Chicken War is a strategy game by Thinkfun made for ages eight and older to play in groups of two to four.
The game comes with an instruction manual, four screens, game tiles, eggs, and leader tokens. In the set up stage, players shuffle the “chicken tiles” and are given 10 each. Each player selects one chicken as his or her leader, and the end goal is to guess the other player’s leader or match all chicken cards to one’s own leader. Each chicken card pictures a chicken with four traits: a weapon, eyewear, shirt color, and footwear. “Matching” a chicken to a leader means those two cards have exactly two traits in common.

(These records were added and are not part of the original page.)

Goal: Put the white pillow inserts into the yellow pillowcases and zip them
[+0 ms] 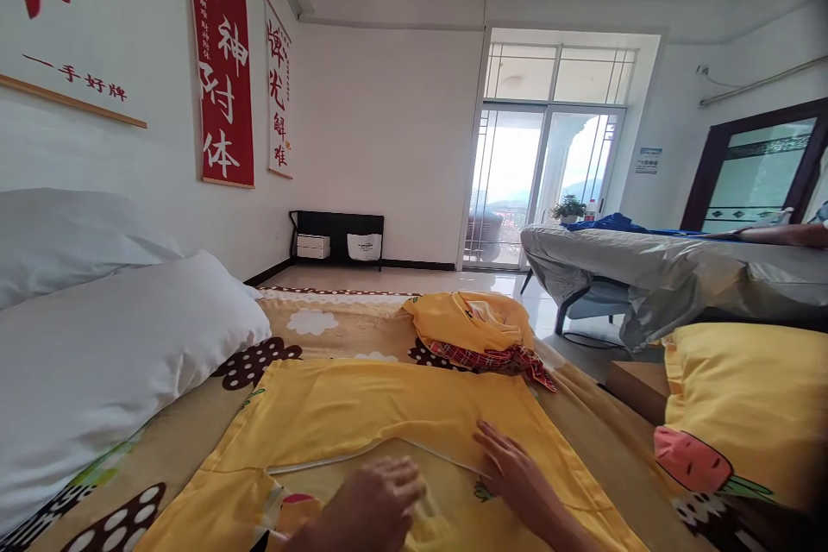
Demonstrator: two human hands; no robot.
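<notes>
A yellow pillowcase [362,405] lies spread on the bed in front of me, its white-edged opening gaping toward me. My left hand [375,496] is over that opening; motion blurs its bent fingers, so I cannot make out whether they grip the cloth. To the right, my right hand [517,474] rests with fingers stretched out on the yellow fabric, beside the opening's edge. A printed green leaf shows near it. Beyond the pillowcase sits a folded pile of yellow cloth [475,323] with red plaid fabric [485,355] under it.
White pillows [135,354] line the left side of the patterned bedspread [349,319]. At right is a yellow pillow [750,397] with a carrot print, near a cardboard box [637,388]. A plastic-covered table [711,272] stands behind, with another person's arm [786,235] over it.
</notes>
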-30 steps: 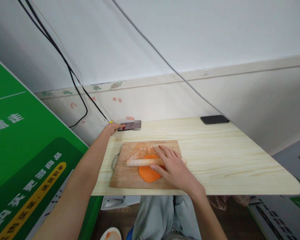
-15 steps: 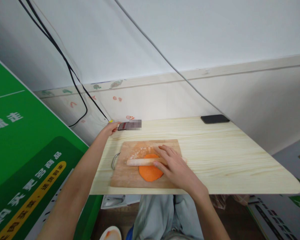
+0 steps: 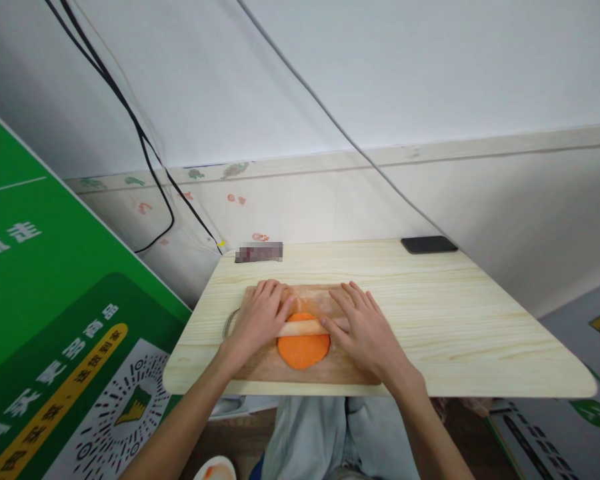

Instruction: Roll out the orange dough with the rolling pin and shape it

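Note:
A round, flat sheet of orange dough [image 3: 304, 352] lies on a wooden cutting board [image 3: 300, 377] dusted with flour. Across the dough runs a pale wooden rolling pin [image 3: 303, 327]. My left hand [image 3: 265, 312] lies over the pin's left end, fingers together and pointing away from me, thumb towards the dough. Over the right end sits my right hand [image 3: 363, 327], its fingers reaching forward and its thumb along the pin. Both ends of the pin are hidden under my hands. The board's metal handle [image 3: 230, 323] shows beside my left wrist.
A blurred-out dark phone-like object [image 3: 259, 252] lies at the table's back left, and a black phone [image 3: 429, 245] at the back right. Black cables [image 3: 145, 140] hang by the wall. A green printed panel [image 3: 40, 293] stands left. Below the table is a white plate [image 3: 216, 468].
My left hand has left the phone-like object at the back left and come down onto the rolling pin's left end. My right hand has stayed at the right end.

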A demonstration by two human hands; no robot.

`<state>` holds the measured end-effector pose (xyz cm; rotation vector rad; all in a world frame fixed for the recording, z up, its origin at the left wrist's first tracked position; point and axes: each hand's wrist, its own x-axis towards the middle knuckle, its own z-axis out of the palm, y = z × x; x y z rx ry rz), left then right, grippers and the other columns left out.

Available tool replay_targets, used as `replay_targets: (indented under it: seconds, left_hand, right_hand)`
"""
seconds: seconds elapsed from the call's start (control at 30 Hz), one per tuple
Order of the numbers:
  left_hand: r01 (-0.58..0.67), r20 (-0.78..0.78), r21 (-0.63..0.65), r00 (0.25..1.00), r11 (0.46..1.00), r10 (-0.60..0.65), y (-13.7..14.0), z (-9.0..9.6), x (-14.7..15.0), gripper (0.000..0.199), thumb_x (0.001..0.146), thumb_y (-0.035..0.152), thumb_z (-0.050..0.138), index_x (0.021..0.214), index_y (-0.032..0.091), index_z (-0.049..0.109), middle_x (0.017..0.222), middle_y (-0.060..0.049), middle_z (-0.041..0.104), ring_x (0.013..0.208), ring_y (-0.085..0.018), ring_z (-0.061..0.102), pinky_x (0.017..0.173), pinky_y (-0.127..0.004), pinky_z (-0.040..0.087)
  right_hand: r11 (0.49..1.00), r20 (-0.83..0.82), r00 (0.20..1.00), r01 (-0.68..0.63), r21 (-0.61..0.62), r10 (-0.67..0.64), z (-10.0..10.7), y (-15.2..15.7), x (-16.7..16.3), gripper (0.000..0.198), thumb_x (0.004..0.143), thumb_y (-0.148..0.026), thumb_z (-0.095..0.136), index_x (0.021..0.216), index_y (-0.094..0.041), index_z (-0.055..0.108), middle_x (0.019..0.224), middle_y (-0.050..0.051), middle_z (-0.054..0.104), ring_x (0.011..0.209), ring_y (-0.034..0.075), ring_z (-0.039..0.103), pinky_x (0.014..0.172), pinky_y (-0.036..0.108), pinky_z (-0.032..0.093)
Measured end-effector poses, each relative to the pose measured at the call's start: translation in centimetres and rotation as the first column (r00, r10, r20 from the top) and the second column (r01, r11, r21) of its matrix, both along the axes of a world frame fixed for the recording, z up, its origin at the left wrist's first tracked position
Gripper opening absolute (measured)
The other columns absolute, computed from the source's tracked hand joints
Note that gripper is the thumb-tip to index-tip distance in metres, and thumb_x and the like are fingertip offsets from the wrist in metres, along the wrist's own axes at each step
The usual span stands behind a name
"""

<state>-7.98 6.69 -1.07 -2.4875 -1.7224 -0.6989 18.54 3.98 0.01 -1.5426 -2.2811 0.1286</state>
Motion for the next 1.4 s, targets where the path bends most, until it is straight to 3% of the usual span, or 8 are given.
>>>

Throughout the game, chicken cards are replaced by the player or stolen by an opponent.
Chicken War requires players to pay close attention to both how his or her chicken cards match up to the leader and the moves opponents are making. The game requires a player to create a plan or method to reach the end goal of matching all chicken cards to the leader. This entails pattern recognition and logical thinking. Strategy enters the picture when considering that opponents are also trying to match their chickens to their leaders. Every player must pay close attention to others’ moves, and use evidence-based reasoning to make inferences as to which chicken is the opponent’s leader. There are lots of moving parts and the game takes a little bit to learn well, but it is challenging and fun, giving players freedom to determine the best method for success.
Moore, T.J., Glancy, A.W., Tank, K.M., Kersten, J.A., Smith, K.A., & Stohlmann, M.S. (2014). A framework for quality K-12 engineering education: Research and development. Journal of Precollege Engineering Education Research, 4(1), 1-13.
One reviewer said,
"It is not obvious at first, but Chicken War uses lots of thinking processes similar to those engineers need to execute. There is a clear end goal, and many possible routes the player can take to reach it; all chickens have to have exactly two traits in common with the "leader," but they must not be identical. This promotes attention to detail. There is also strategy involved, which encourages critical thinking. To win, a player ideally would be good at hiding who their "leader" chicken is while also recognizing patterns in the other player's moves."